● **Task objective**
Sort through the listing below and keep each line with the word "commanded". Copy those.

── Supplied entries

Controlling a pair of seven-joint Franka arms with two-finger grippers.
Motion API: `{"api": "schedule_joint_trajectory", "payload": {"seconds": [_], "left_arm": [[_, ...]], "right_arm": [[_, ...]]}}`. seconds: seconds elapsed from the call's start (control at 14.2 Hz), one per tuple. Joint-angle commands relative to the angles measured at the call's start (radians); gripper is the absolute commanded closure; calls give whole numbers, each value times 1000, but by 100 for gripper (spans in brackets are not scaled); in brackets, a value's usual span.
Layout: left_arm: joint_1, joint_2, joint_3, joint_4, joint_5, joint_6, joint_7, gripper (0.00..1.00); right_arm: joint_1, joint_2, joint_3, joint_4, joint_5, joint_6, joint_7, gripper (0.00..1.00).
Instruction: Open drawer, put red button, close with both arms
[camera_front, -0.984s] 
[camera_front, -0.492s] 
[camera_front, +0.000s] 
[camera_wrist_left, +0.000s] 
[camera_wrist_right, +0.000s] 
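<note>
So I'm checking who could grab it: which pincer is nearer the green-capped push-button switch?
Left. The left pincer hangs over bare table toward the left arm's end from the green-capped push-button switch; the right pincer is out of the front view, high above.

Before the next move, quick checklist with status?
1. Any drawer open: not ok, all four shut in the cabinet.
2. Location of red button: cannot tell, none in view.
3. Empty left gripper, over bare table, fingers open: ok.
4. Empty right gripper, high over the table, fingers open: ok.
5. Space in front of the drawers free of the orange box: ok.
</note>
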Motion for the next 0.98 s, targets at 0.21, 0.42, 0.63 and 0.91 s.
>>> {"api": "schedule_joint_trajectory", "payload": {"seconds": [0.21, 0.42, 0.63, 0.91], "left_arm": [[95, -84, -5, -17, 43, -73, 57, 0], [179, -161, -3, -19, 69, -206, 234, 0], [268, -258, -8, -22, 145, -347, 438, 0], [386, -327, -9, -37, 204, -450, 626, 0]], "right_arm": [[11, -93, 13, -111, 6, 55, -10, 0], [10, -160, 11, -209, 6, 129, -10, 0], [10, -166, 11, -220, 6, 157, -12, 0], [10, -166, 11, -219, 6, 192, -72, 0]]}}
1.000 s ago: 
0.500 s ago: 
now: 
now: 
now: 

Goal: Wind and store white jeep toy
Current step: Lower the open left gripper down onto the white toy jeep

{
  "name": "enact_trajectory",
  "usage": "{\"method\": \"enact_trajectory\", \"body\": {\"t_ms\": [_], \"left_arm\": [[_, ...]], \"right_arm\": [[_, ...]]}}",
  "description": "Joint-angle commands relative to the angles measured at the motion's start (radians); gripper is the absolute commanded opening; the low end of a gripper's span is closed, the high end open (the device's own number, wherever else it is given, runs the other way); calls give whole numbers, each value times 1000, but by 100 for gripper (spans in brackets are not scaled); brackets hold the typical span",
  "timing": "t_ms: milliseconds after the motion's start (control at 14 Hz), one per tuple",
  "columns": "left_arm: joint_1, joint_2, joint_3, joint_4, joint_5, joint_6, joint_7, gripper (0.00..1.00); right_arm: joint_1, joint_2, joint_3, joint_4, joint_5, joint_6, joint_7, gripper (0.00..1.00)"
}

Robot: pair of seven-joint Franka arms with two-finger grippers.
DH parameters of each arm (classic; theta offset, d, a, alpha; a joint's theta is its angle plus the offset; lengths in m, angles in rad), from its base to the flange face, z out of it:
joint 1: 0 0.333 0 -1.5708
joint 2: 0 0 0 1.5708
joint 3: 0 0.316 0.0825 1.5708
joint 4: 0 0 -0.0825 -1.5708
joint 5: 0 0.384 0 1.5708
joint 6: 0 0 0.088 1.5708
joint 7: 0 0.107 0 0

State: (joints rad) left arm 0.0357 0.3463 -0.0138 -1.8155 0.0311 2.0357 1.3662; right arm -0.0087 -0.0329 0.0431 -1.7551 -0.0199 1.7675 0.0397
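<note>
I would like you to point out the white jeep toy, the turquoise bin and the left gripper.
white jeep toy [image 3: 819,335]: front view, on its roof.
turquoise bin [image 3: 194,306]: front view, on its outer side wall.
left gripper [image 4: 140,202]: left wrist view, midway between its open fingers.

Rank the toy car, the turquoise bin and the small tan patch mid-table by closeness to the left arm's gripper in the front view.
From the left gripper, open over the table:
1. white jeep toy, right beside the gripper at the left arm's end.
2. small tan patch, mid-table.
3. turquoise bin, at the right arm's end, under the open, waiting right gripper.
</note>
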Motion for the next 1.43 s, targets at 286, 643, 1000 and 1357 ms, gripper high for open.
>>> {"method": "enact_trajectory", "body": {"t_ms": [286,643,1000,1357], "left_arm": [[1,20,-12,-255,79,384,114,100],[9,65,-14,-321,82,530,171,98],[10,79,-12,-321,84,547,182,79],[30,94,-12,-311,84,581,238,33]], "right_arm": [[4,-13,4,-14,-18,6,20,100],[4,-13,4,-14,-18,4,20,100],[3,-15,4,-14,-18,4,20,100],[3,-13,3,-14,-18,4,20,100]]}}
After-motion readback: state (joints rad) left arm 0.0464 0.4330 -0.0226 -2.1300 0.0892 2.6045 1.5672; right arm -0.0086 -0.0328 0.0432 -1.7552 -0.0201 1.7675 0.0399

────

● **Answer**
Motion API: `{"api": "schedule_joint_trajectory", "payload": {"seconds": [_], "left_arm": [[_, ...]], "right_arm": [[_, ...]]}}`. seconds: seconds elapsed from the call's start (control at 14.2 Hz), one per tuple. Joint-angle commands relative to the angles measured at the call's start (radians); gripper is the absolute commanded closure; calls give whole numbers, each value times 1000, but by 100 for gripper (spans in brackets are not scaled); in brackets, a value's usual span.
  "description": "Joint-angle commands relative to the angles measured at the motion's start (radians); gripper is the absolute commanded opening; the low end of a gripper's span is closed, the high end open (the device's own number, wherever else it is given, runs the other way); calls give whole numbers, each value times 1000, but by 100 for gripper (spans in brackets are not scaled); brackets hold the typical span",

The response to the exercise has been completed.